The report — which Canada must file annually as part of its international climate commitments — shows Canada emitted 704 million tonnes in 2016. While that is down 1.4 per cent from the year before, Environmental Defence’s national program manager Dale Marshall says the decrease is so small it’s nothing to get excited about.

“It’s kind of staying the course,” said Marshall.

At the provincial level, the province with the biggest emissions total was one of five that saw their emissions contribution go down in 2016. Alberta’s emissions were 262.9 million tonnes, down four million from the previous year. Nova Scotia, Quebec, Ontario and Saskatchewan and all three territories also saw slight drops in emissions while other provinces saw emissions rise a little.

Since 2005 however, Alberta’s emissions are up 14 per cent, largely due to a 145 per cent increase in output from oilsands operations. The emissions intensity of the oilsands, that is the emissions produced based on how much oil is extracted, has dropped 15 per cent with the advent of new technology, but upstream oil and gas production like the oilsands still accounts for nearly 15 per cent of all emissions in Canada.

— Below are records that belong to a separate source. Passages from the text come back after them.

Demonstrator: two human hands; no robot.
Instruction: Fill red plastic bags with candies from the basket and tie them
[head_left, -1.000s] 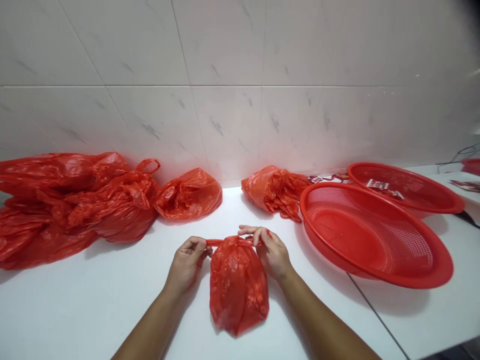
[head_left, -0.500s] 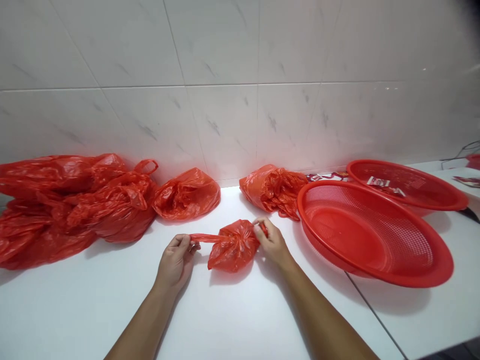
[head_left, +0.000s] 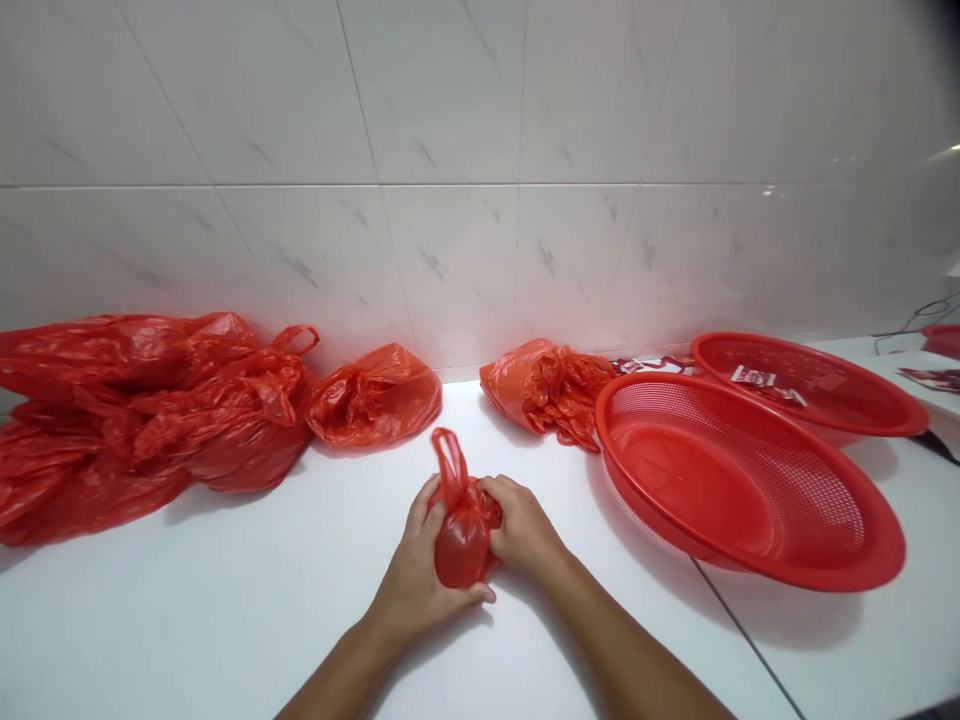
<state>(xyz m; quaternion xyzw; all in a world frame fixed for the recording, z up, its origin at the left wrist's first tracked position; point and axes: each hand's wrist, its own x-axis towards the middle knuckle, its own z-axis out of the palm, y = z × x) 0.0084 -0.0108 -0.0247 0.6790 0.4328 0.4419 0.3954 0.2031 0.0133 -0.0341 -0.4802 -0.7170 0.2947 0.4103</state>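
Red plastic carrier bag [head_left: 463,548], squeezed into a tight bundle with its loop handle [head_left: 448,468] standing free, sits low centre on the white surface [head_left: 187,620], the left hand [head_left: 414,570] and right hand [head_left: 521,527] pressed firmly around it, holding the folds snug.

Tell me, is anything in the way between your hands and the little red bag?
Nothing visible is in the way. Your left hand and right hand both touch the small red plastic bag directly, on the white counter. The red mesh basket sits off to the right, apart from your hands.
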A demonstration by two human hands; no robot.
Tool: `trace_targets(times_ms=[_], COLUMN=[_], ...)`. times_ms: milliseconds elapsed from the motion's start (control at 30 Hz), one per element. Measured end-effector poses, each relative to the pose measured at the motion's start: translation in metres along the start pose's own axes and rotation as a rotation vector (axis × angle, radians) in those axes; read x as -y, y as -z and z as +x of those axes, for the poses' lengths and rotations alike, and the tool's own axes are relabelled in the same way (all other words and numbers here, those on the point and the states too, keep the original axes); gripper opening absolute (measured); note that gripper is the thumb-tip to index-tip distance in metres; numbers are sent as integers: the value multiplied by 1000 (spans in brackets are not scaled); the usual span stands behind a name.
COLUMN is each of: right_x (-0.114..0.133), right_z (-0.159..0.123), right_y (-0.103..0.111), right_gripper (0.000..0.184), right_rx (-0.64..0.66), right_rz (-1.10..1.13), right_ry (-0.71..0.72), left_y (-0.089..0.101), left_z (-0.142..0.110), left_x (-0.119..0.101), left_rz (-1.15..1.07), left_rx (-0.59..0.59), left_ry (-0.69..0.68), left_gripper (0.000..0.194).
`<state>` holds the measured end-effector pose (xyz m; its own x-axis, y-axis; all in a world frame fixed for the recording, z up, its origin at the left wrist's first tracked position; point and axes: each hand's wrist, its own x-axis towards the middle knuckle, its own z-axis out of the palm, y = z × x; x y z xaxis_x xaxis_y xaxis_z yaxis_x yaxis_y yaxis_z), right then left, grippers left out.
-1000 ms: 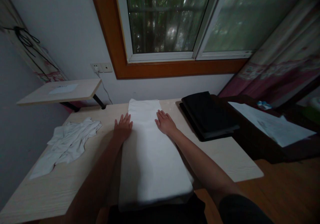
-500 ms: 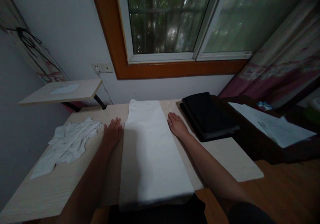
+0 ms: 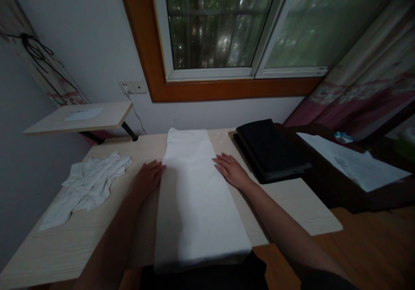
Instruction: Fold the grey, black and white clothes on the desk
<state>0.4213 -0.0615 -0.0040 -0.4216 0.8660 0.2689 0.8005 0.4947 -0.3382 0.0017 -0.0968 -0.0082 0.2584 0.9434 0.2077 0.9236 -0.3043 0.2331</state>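
Observation:
A long white folded cloth (image 3: 197,195) lies flat on the pale wooden table (image 3: 311,208), its near end at the front edge by my lap. My left hand (image 3: 151,177) rests at the cloth's left edge, fingers stretched out and fingertips at the fabric. On the opposite side, my right hand (image 3: 231,169) lies with fingers extended, their tips touching the cloth's right edge. Neither hand grips anything. A crumpled white garment (image 3: 90,184) lies on the table to the left of my left hand.
A black folder-like item (image 3: 270,149) lies right of my right hand. At the back left stands a small raised shelf (image 3: 113,113) with a paper (image 3: 84,114) on it. A dark surface at the right bears a white sheet (image 3: 350,160). A window (image 3: 220,26) is behind the table.
Both hands have moved inward to the cloth's side edges; the right hand has also come slightly nearer to me. The cloth looks unchanged.

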Motion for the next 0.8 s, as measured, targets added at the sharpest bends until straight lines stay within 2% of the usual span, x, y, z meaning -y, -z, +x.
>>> trace_targets(times_ms=[367, 600, 800], right_x=[-3, -4, -7], right_z=[1, 4, 16], right_y=[1, -4, -3], right_gripper=[38, 35, 36], right_rx=[-130, -108, -70], right_rz=[151, 15, -97], right_ry=[114, 90, 28], left_y=[1, 5, 4], left_z=[1, 6, 17], left_x=[-7, -17, -21], left_rz=[108, 194, 243], left_rx=[7, 33, 1], left_ry=[31, 59, 113], left_gripper=[45, 45, 46])
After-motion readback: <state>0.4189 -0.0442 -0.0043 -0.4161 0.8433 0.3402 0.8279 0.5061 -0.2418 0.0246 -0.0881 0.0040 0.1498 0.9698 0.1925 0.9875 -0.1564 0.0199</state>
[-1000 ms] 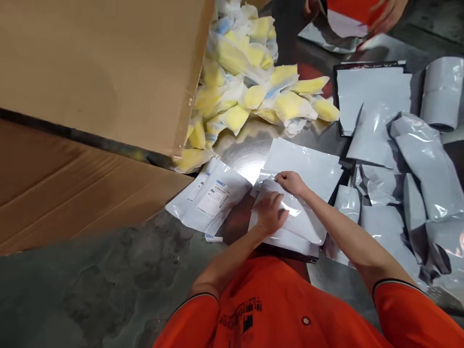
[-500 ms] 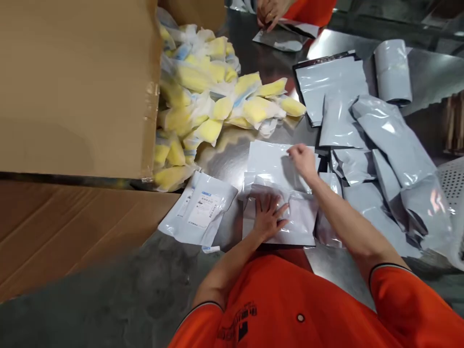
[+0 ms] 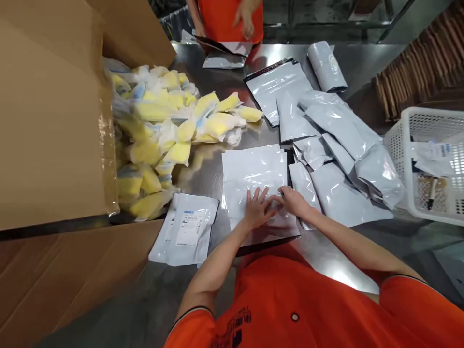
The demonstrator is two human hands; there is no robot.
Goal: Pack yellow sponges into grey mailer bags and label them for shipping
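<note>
Fingers (image 3: 256, 197) of your left hand (image 3: 259, 211) and right hand (image 3: 295, 202) came together, spread open, pressing on the silvery mailer bag (image 3: 250, 169).

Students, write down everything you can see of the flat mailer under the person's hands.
The mailer is a flat, roughly rectangular bag of glossy, pale grey plastic, slightly wrinkled. It lies on the steel table, with a dark edge showing along its near side. The left hand and the right hand both rest on its lower part. Whether it holds anything cannot be told.
</note>
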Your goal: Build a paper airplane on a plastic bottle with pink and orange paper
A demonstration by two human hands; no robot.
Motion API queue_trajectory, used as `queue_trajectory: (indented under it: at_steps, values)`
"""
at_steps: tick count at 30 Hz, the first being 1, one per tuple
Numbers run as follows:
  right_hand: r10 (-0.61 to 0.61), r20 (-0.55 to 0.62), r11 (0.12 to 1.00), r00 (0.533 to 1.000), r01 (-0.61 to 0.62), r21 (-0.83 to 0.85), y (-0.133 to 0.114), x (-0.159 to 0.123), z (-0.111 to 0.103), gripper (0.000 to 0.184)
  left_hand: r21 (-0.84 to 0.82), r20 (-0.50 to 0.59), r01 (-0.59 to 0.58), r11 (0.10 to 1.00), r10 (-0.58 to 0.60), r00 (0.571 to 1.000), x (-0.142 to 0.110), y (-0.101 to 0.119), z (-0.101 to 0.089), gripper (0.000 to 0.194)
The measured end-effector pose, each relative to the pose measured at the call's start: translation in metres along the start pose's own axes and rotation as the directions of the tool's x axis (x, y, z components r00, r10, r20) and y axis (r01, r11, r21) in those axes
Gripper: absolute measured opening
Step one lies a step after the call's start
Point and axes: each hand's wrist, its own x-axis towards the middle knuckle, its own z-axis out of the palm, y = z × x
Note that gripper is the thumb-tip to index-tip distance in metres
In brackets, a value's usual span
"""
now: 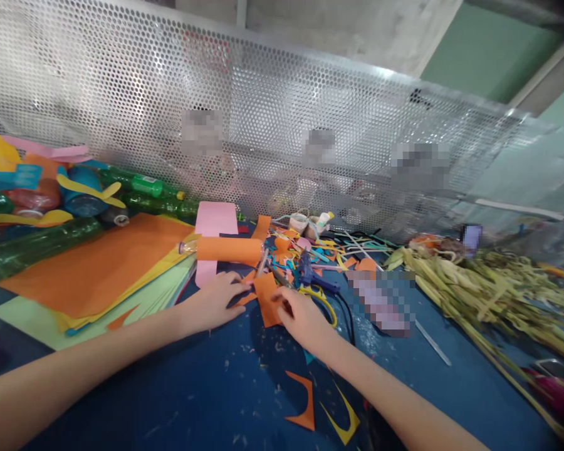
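Note:
My right hand (305,318) pinches the right edge of an orange strip of paper (266,302) low over the blue table. My left hand (214,302) lies to the left with its fingers apart, the tips at small orange paper scraps (248,298). Just behind the hands is a clear plastic bottle wrapped in orange paper (230,249), on its side across a pink paper piece (216,218). Yellow-handled scissors (329,308) are partly hidden by my right hand. Beyond them rests a dark blue glue gun (316,275) with a black cord.
Stacked coloured paper sheets (108,266) lie at left, near green bottles (141,185) and paper-decorated bottles (82,191). Cut scraps (286,247) crowd the back middle. Dried husks (479,294) cover the right. A perforated metal screen (263,113) bounds the far side. Orange (305,401) and yellow offcuts (345,419) lie in front.

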Motion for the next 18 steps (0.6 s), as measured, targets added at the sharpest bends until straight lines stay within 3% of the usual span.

This report shows Canada is 187 million tonnes away from its Paris commitment to get emissions to at least 30 per cent less than they were in 2005 by 2030.

To meet that target, Canada can’t produce more than 517 million tonnes of emissions in 2030.

In comparison, 187 million tonnes is the amount produced annually by 40.6 million passenger vehicles, or nearly twice as many cars as were actually on Canada’s roads in 2016.

Catherine Abreu, executive director of the Climate Action Network Canada, said Canada acknowledged to the United Nations in December that its current policies, including the Pan-Canadian Framework on Clean Growth and Climate Change, still leave the country 66 million tonnes shy of its Paris goal.

This report, she said, changes nothing about that and, in fact, once again points out emissions from producing oil and gas and from road transportation are still rising.

The energy and transportation sector accounts for eight of every 10 tonnes of greenhouse gases produced in Canada, including 1.5 tonnes from oil and gas production and three tonnes from road transportation.

Between 2005 and 2016, upstream oil and gas production emissions rose 47 per cent and road transportation was up 11 per cent.

“It’s so, so, so obvious that those are the two areas where we need to target, but one is where the government is reluctant to act and the other is where it’s very, very tricky to act.”

Abreu and Marshall both say the government is making the oil and gas industry do very little to cut its emissions apart from some regulations to reduce the amount of methane that leaks from pumps and facilities and even the implementation of those rules has been delayed.

Abreu said there has been a lot of work done to cut emissions from cars, with the advent of more electric vehicles, but the trucking and freight industry are a bigger problem that it is a struggle to address.

The biggest decline in emissions since 2005 has come from electricity and heat production, which fell 33 per cent, largely as coal was abandoned as a source of fuel. Canada has committed to phasing out coal entirely as a source of electricity by 2030.